Eyes Without a Face tries to take full advantage of it's scant 88 minute runtime and gets rolling right away. We open on a frantic woman driving along at night with a body in the back seat. Eventually, she pulls over and dumps the body in a lake. Apparently she didn't do that good a job because, almost immediately, Dr. Genessier (Pierre Brasseur) is called by the authorities to identify the same body He does, confirming that it is his missing daughter, Christiane (Edith Scob). However, we quickly find out Christiane isn't really dead. We also learn that the woman who dumped the body, Louise (Alida Valli), is his live-in assistant. What gives?

Some time ago, it turns out, Dr. Genessier caused a car accident that left Christiane basically faceless. Ever since, he and Louise have been kidnapping young women and performing face transplants. The problem is Christiane's body keep rejecting the faces. Dr. Genessier is a persistent fellow, so we go from there.

This film has lots of things going for it. One of the biggest is that it develops the main characters thoroughly, yet never slows down the pace. It's largely dialogue driven, but conversations push the plot forward in a compelling fashion. The mounting crimes juxtaposed with the police trying to figure out what's going on keeps things moving along nicely. What really intrigues us, though, are the relationships between Dr. Genessier and the two women in his life. We know we can't abide what the doctor and Louise are doing, but we understand his reasons Louise is the easiest person to hate, but we eventually learn why she's involved, giving us cause to pause. Christiane has our empathy from minute one. By the end, however, we're not sure how we feel about her, either. This rollercoaster of emotions never really scares us, per se, but it it does make us uncomfortable at various points along the way, including the ending.

One of those uncomfortable moments comes from the film's lone instance of what could be considered gore. We get to see the doctor perform a face removal. Given that this movie was made in 1960, I fully expected he camera to cut away, no pun intended, not showing us anything. Instead, we mostly stay focused on the doc's handiwork with the scalpel. Though I was surprised they sowed it, I was more surprised how real it looks, even almost 60 years after its release. On the other hand, another much simpler effect doesn't work at all. We can easily identify a padded suit, and it threatesn to ruin the climax.

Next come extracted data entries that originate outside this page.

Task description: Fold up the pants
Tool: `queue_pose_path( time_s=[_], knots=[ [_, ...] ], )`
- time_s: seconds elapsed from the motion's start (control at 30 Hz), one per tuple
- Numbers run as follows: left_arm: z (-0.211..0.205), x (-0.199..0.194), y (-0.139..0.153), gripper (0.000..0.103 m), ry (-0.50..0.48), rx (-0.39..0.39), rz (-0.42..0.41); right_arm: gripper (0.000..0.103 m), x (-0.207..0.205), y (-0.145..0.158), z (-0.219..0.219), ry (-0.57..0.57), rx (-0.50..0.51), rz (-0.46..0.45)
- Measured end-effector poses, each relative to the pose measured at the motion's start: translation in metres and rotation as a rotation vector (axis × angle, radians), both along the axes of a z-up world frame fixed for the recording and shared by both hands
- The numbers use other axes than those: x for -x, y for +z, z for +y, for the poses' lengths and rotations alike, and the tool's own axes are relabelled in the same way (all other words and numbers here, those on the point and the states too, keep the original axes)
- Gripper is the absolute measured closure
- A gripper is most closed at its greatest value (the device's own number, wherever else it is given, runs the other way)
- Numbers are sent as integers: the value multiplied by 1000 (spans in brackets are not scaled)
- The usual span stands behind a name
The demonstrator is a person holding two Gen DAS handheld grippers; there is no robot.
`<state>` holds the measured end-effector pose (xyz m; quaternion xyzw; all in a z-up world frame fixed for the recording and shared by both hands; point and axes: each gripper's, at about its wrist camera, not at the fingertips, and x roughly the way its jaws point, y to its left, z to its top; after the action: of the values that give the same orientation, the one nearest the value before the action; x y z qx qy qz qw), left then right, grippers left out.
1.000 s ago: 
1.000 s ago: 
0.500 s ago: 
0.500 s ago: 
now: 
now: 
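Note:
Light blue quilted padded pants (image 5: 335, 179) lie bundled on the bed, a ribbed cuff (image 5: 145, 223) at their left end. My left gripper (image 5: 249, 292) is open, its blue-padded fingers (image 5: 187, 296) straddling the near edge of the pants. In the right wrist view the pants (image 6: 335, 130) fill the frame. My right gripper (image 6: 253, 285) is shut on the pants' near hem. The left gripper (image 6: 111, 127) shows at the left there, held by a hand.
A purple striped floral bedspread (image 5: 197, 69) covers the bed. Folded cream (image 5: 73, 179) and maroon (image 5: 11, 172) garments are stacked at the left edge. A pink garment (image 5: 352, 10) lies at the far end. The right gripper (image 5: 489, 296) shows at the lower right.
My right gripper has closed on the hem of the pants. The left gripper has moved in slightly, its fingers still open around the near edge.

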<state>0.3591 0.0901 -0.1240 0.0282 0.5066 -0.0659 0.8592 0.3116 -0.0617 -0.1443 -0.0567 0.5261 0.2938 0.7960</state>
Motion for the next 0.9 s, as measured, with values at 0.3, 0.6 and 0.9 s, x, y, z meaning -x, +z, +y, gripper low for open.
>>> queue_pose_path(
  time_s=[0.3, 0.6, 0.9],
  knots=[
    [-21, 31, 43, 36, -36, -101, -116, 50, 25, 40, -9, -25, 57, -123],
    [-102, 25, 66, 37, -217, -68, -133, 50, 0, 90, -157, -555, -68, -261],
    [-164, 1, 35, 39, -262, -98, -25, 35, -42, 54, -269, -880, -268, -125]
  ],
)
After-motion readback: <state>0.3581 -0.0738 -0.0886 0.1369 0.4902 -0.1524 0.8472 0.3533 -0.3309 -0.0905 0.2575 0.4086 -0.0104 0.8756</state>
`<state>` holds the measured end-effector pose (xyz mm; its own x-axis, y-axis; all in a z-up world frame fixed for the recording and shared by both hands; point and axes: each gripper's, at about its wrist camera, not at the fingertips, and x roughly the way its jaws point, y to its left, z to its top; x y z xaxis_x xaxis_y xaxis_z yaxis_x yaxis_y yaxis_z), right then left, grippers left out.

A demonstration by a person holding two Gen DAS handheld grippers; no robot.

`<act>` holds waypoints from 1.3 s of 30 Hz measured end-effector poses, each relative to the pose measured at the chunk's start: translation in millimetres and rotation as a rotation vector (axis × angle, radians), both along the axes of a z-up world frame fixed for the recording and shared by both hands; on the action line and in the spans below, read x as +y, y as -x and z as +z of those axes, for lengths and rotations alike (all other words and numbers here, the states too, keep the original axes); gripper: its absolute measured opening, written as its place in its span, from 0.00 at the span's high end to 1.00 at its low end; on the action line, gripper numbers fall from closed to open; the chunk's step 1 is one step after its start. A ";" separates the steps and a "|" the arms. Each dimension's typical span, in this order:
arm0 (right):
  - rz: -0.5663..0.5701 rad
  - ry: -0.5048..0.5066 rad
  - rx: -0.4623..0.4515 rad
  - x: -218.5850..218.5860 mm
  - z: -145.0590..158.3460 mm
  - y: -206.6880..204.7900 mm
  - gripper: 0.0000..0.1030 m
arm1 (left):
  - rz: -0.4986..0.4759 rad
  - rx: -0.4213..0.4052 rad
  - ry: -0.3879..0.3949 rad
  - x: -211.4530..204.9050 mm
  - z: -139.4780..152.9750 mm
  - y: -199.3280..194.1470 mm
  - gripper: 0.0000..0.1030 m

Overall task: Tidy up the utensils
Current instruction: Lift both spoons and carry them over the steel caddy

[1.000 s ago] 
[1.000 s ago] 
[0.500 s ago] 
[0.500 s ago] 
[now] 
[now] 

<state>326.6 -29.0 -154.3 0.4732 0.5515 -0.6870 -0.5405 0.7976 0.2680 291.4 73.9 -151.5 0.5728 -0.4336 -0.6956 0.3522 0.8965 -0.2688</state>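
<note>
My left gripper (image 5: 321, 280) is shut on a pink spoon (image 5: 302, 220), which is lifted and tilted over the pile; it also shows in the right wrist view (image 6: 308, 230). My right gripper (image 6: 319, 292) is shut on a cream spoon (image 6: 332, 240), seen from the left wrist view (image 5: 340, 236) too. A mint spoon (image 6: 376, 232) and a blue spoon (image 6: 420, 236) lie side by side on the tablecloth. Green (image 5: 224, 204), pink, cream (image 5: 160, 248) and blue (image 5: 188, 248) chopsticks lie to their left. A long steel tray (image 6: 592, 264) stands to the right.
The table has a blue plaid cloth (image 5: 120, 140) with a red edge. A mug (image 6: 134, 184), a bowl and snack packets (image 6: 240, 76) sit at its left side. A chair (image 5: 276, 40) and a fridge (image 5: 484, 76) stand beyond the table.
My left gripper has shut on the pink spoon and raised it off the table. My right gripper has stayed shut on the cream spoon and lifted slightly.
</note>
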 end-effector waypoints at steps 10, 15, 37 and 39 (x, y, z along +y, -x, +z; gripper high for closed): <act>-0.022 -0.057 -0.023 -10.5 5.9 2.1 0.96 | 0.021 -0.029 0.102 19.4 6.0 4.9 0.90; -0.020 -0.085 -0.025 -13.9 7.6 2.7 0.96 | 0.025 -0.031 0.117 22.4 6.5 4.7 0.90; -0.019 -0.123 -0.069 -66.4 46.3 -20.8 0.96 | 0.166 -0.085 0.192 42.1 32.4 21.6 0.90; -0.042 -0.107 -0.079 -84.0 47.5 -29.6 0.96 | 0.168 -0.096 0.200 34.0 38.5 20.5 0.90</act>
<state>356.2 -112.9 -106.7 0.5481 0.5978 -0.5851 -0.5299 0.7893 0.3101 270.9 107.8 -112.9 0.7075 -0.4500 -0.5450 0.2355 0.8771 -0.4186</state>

I like this film a lot. It explores lots of the themes I spoke of during my list of favorite Frankenstein inspired movies. There's certainly a case to be made for including this moivie on that list. I may even retroactively add it. The film also moves quickly and leaves us with things to ponder. The performances, which I haven't mentioned, are really good across the board. Pierre Brasseur gives a wonderful conflicted genius. We really understand that he's a firm believer in the old adage that the ends justifies the means. Alida Valli is just flat out creepy as Louise. It's her job to coerce young girls to come to the doctor's house and the ease with which she approaches and chats them up is unnerving. Finally, Edith Scob, often wearing an emotionless mask not much unlike the one worn by Michael Myers in the Halloween franchise, overcomes her visage to create a compelling character. The work of the three combined helps us empathize with or disdain them for reasons that fell organically human, not just because this one or that is labeled the hero or the villain. In reality, none of them rises to the level of hero. Our feelings about them are just as confusing as the ones they themselves are experiencing, with Louise being the uncomplicated exception.

Forgive me for what I'm going to say next.

As good as this movie is, I'd be all about a remake that added 20 or 30 minutes to the runtime. True, this is a dialogue driven film. What's also true is that I praised it for making excellent use of that trait. However, it can't escape the one flaw all such movies have. Tons of that dialogue is expository. We learn of so many important events simply because one person informs another about them. I'm a big proponent in "show, don't tell." Many of these events are things that could and should be shown. Will that make it a bloodier affair? Probably. Will fans of this movie be offended that someone has the gall to remake a beloved classic? Almost certainly. So what? Let's be clear, I'm not advocating for dumbing it down in favor upping the body count. I am suggesting this film could be enhanced by letting things play out before our eyes rather than just telling us about them. There's no denying that Eyes Without a Face tells a wonderful story in the time it's allotted. It's also a movie that has left us a lot that could be expanded.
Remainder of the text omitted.